The night I first had unprotected sex stuck with me for a while. Even two years after the incident I would have flashbacks from that night and think of ways I could spin the events when I wrote my “My name is Jill and I’m HIV positive” story to spread word on my disease.
You would think one perilous sexual blunder would be my learned lesson, but then I did it again. This time was with another stranger, then with a “friend,” and lastly with my current boyfriend of a year-and-a-half.
It was the unprotected sex with my boyfriend that really got to me. We hadn’t exactly been open about discussing our sexual history, so when I realized that I may have passed to him an incurable disease, the “what if” guilt became unbearable. The question began to drive me crazy. I’d see his parents and wonder how I could tell them that I gave their son HIV. I’d pass a kitchen set in Wal-Mart, and remember that we wouldn’t be able to have a kitchen of our own. It became an obsession before I got tested.
Feeding into my obsession of “having HIV” were the statistics that backed up my theory. After all, there’s nothing un-researched about assuming I had the disease. Twenty-five percent of people infected with HIV don’t know it, according to the CDC. College students have the highest number of STDs among any age group, and one in four of all new HIV infections in America occur in people under the legal drinking age. Kids are walking around with the disease and they just don’t know it.
I became what you can call a “CDC regular.” I’d feel overtired or have a swollen lymph node, and I’d immediately glue myself to the computer and peruse the CDC’s list of early symptoms.
I’d sit next to a HIV/AIDS ad on the subway and scrutinize the lists of HIV statistics. I would constantly calculate the number of times I had unprotected sex, and with how many people, and compare my risks to the behavioral risk levels of others who now live with the disease. I couldn’t concentrate on my life.
Realizing that HIV could also be transmitted through oral sex caught me off guard. I had always known that there was a possible risk of transmitting the disease, thanks to my high school health class, but I was not told people can contract the disease through giving or receiving oral sex. And I’ve had oral sex as a last resort when I didn’t have a condom on-hand.
So this is how it works: The virus is transmitted through direct contact of a mucous membrane with a bodily fluid containing HIV, according to the CDC.
The most common forms of transmission are vaginal sex, anal sex and injected drug use, but oral sex is definitely a risk. Blood in a person’s mouth may enter another’s urethra, vagina or anus, and transmit the disease, according to the CDC.
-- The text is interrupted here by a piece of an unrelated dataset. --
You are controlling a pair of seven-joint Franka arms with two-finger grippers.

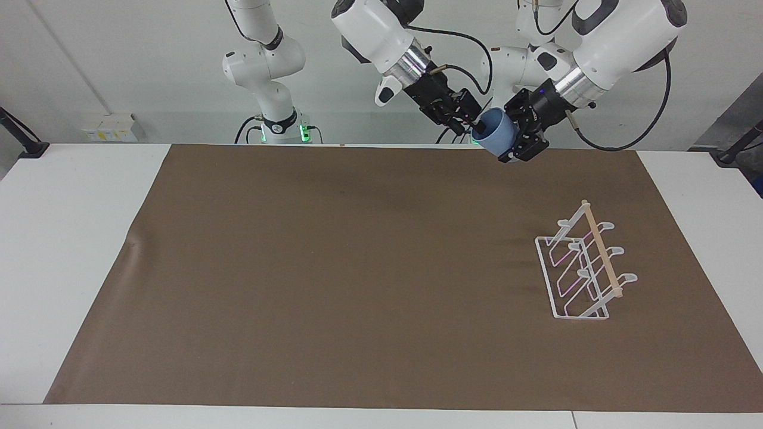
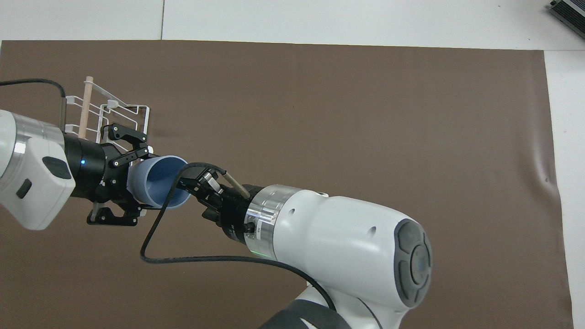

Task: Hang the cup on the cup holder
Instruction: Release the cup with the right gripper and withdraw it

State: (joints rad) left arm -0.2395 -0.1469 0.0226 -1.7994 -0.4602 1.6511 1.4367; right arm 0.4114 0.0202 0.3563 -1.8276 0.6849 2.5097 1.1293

I do not have HIV, and that is something that I can now tell the entire world. But this isn’t just a fortuitous essay about celebrating my escape from the fate that belongs to the 40 million people living with HIV. This is an emphasis on accepting the cold fact that some of us won’t walk at graduation with the same number of T cells as our peers.
This is an emphasis on getting tested, an open acknowledgement that some of us have HIV and a plea to get tested.